The defendant insists, that inasmuch as the plaintiff contracted to work for him for the term of seven months, and the contract was entire, and the plaintiff left before the expiration of the full term, he is therefore precluded from any recovery for that portion of the time he actually worked, and that the case is brought within the decisions in St. Albans Steamboat Co. v. Wilkins, 8 Vt. 54, Brown v. Kimball, 12 Vt. 617, Ripley v. Chipman, 13 Vt. 268, and other cases to the same point.
If the plaintiff voluntarily abandoned the contract, without any good cause, this position would doubtless be correct. But the auditor reports, that on the day the plaintiff left, the defendant had an altercation with the plaintiff, and, without any fault on the part of the plaintiff, or any just cause for so doing, ordered the plaintiff to leave his service and .employment.

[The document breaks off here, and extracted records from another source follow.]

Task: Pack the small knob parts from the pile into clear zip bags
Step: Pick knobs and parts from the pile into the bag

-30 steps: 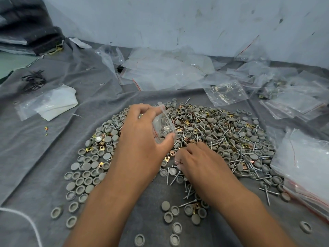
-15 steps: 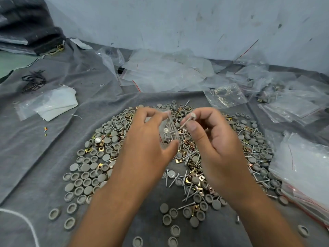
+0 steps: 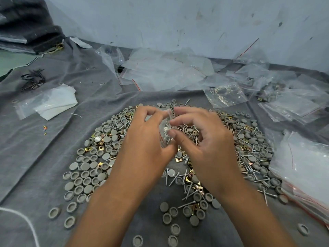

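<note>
A wide pile of grey round knob caps (image 3: 92,168), brass square clips and silver screws (image 3: 249,168) covers the grey cloth in front of me. Above its middle, my left hand (image 3: 146,143) grips a small clear zip bag (image 3: 164,130) between thumb and fingers; a few screws and a shiny part show inside it. My right hand (image 3: 203,139) is right beside the bag, its thumb and fingertips at the bag's mouth. Whether it still pinches a screw is blurred and hard to tell.
Empty clear zip bags (image 3: 167,72) lie heaped along the back wall. Filled bags (image 3: 226,94) sit at the back right, and a stack of bags (image 3: 306,168) lies at the right edge. A white folded packet (image 3: 53,102) lies at the left, near a white cord (image 3: 23,220).
My right hand picked a screw from the pile, lifted it to the bag in my left hand, and now has its fingertips at the bag's mouth. The left hand stayed raised.
</note>
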Available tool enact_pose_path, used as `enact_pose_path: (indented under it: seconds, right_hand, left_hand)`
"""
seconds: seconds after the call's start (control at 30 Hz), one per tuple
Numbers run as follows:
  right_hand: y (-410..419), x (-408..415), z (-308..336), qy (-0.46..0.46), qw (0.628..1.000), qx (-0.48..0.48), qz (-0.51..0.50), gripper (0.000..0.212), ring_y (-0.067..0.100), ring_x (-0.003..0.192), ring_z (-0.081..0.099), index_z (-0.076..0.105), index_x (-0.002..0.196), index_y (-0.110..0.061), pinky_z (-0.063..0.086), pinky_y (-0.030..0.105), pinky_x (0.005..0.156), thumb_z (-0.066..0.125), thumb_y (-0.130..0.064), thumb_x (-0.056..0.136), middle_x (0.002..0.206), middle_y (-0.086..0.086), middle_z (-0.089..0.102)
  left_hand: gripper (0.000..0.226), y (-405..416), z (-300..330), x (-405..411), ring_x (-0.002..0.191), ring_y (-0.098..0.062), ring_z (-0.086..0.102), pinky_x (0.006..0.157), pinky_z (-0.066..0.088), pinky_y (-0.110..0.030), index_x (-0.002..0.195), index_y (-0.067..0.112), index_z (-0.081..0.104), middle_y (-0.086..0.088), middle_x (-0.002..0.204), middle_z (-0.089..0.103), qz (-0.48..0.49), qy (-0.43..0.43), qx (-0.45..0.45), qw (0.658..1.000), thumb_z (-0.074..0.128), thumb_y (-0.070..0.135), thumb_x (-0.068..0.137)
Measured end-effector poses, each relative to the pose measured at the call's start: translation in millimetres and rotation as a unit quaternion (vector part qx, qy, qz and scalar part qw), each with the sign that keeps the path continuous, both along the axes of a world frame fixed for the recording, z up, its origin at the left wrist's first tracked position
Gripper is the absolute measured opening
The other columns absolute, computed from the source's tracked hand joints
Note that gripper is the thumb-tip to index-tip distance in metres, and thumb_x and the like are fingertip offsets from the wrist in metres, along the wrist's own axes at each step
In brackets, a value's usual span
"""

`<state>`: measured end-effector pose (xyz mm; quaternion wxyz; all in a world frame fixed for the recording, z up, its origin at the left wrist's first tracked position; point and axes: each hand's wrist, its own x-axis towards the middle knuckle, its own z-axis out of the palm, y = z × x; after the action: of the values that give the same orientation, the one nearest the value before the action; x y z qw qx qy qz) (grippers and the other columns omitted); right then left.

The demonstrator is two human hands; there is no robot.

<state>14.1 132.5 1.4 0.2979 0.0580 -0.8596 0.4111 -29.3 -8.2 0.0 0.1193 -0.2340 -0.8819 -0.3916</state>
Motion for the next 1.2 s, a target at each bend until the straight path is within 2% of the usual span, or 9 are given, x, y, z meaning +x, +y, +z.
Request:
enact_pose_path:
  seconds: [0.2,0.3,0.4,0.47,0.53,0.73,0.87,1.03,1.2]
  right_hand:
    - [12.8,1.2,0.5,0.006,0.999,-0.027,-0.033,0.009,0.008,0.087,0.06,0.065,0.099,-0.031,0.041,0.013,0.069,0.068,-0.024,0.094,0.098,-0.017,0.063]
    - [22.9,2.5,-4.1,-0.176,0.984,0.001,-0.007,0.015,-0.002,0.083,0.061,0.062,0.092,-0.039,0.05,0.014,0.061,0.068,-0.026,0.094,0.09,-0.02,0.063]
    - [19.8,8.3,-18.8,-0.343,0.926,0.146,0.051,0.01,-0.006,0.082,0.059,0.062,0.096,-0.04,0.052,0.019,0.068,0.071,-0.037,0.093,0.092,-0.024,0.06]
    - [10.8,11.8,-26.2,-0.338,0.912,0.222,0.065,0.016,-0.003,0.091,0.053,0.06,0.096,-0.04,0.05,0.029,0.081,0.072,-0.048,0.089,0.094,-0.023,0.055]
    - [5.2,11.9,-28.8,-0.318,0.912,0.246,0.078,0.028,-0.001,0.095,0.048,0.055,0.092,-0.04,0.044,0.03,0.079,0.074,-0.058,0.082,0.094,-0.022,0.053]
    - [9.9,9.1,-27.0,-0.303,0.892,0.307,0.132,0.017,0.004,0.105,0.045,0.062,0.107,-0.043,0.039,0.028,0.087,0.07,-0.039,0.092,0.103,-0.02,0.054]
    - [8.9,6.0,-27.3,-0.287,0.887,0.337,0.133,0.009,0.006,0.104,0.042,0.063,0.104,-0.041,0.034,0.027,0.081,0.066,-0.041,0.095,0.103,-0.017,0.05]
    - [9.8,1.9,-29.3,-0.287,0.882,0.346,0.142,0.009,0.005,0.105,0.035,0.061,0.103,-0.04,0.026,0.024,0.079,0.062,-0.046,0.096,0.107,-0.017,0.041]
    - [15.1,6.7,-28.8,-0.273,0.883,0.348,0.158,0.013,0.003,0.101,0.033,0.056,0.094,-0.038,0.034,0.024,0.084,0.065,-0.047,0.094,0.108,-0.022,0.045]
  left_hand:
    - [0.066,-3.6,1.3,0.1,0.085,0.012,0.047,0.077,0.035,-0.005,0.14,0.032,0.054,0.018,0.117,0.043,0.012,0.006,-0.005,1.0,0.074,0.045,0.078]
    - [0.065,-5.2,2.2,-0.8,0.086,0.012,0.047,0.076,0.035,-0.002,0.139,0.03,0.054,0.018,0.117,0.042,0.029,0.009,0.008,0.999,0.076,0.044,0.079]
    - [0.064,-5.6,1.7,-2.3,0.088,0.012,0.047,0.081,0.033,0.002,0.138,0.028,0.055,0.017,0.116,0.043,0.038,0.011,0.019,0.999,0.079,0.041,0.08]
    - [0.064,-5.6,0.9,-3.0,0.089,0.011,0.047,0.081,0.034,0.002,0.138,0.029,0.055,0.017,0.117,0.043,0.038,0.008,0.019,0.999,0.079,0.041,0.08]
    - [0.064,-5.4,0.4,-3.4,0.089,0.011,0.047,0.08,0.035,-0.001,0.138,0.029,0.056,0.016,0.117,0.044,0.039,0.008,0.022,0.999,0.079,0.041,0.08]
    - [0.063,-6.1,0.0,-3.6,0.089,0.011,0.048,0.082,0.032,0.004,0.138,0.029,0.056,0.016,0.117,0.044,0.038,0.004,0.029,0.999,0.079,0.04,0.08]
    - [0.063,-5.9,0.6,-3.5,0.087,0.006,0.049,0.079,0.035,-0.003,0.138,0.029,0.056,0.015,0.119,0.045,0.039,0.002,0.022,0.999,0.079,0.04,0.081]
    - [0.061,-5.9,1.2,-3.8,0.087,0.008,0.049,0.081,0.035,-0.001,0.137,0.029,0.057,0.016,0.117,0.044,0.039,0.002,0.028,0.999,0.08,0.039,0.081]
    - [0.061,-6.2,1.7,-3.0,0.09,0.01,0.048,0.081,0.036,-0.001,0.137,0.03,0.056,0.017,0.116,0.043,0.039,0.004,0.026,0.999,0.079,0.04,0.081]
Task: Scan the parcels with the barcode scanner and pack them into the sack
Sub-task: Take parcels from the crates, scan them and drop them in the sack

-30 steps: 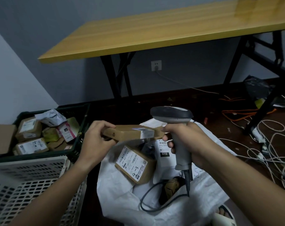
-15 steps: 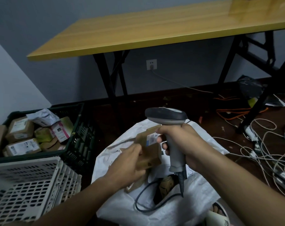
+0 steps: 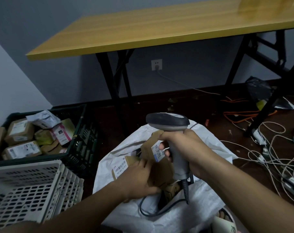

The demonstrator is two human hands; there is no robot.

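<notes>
My right hand (image 3: pixel 185 148) grips the handle of the grey barcode scanner (image 3: pixel 168 123), its head pointing left above the white sack (image 3: pixel 126 147). My left hand (image 3: pixel 139 179) reaches into the sack's open mouth and holds a brown cardboard parcel (image 3: pixel 158 172) there. A white barcode label (image 3: pixel 157 149) shows on a parcel just left of the scanner handle. Another labelled parcel (image 3: pixel 124 165) lies in the sack beside my left hand. The scanner's dark cable (image 3: pixel 153 211) loops over the sack.
A dark crate (image 3: pixel 79 132) at the left holds several labelled parcels (image 3: pixel 21 148). A white perforated basket (image 3: pixel 30 187) stands at the lower left. A yellow table (image 3: pixel 159 27) on black legs is ahead. Tangled cables (image 3: pixel 269 158) cover the floor on the right.
My left hand has lowered the brown parcel from in front of the scanner down into the sack's mouth. My right hand kept the scanner roughly in place.
</notes>
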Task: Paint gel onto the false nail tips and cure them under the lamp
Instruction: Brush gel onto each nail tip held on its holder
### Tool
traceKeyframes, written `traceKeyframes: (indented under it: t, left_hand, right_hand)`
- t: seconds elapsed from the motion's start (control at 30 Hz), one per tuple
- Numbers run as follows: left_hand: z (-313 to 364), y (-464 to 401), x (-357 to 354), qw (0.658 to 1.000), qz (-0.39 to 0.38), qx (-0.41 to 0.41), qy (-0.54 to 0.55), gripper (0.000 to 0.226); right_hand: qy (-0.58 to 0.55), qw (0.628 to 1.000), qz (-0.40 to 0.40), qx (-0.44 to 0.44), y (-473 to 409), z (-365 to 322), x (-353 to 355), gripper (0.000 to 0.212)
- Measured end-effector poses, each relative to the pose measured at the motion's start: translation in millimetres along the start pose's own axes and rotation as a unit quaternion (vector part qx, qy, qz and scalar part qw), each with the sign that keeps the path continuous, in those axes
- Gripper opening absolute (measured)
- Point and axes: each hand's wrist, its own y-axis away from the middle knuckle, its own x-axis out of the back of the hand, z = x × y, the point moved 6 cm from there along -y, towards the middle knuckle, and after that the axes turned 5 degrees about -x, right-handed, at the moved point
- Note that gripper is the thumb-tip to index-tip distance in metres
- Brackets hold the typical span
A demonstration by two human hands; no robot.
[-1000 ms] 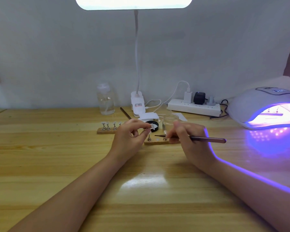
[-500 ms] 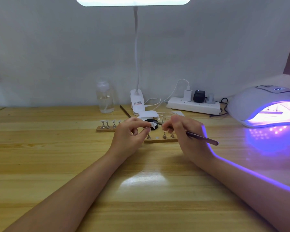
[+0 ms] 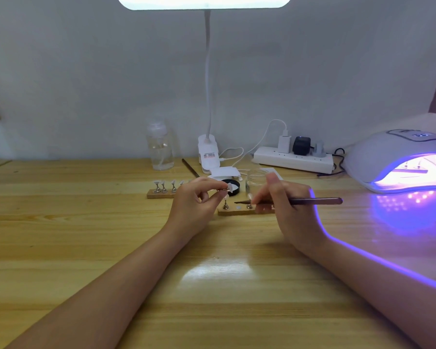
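At the far left of the wooden table [image 3: 61, 222], near the wall, stands a clear plastic bottle [image 3: 159, 147], and in front of it lies a wooden strip [image 3: 160, 194] carrying a row of small metal stands topped with pale nail tips [image 3: 164, 183]. The person's left hand [image 3: 194, 200] hovers just right of that strip, thumb and forefinger pinched on one small stand with a nail tip [image 3: 229, 188] lifted off its base, the other fingers curled loosely. Behind the hand sit a dark open gel pot [image 3: 233, 185], a white clip-on desk lamp base [image 3: 208, 153] whose bright head spans the top of the view, and a thin stick [image 3: 189, 168] lying slantwise on the table. Below the lifted tip lies a second wooden strip [image 3: 237, 211] with two stands still upright on it. The right hand [image 3: 287, 205] grips a slender dark brush [image 3: 312, 201] like a pen, its bristle end pointing left over that second strip, close to the held tip but not touching it. Behind this hand is a small clear jar [image 3: 257, 178]. Farther right a white power strip [image 3: 292, 162] with plugs lies by the wall, and at the right edge the white curing lamp [image 3: 393, 157] glows violet, with another strip of tips inside it
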Motion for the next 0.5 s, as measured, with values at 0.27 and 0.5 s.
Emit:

The doctrine of entire contracts was never, we apprehend, carried to the extent of prohibiting any recovery for a part performance, when the performance of the whole was prevented by the act of the defendant. The defendant, however, insists, in this case, that, as the plaintiff did not act immediately upon this order to leave, but ¡remained until after dinner, and worked an hour or two, he must be deemed to have waived this discharge by the defendant, and to have left without cause, and so forfeited all claim to payment for his services. This view of the case does not appear to us to be well founded upon the facts, as reported by the auditor. It would seem more proper, that the defendant should have retracted his order to the plaintiff to leave, before the plaintiff went away, if he desired Mm to remain, than to hold, that he might keep silent until the plaintiff had left, and then insist upon a forfeiture of his wages.
Neither do we see, that the case is altered by the fact, that on Monday the plaintiff gave an additional reason, why he refused to return into the defendant’s service, or that this should have any effect to prevent his recovery. If the defendant had absolved the plaintiff from any farther obligation to perform the contract, as we think he did on Saturday, it made no difference, what reasons he gave for his refusal to return to his service on Monday. The ancient, rigorous doctrine, in relation to contracts of this kind, has been much *191modified by the decisions made within a few years; and a party is not allowed to claim the benefit of any such forfeiture, except when there has been a clear breach shown on the part of the party who has performed the service.
From the facts reported we think, the auditor correctly allowed the plaintiff for his labor, and the judgment of the county court accepting his report is affirmed.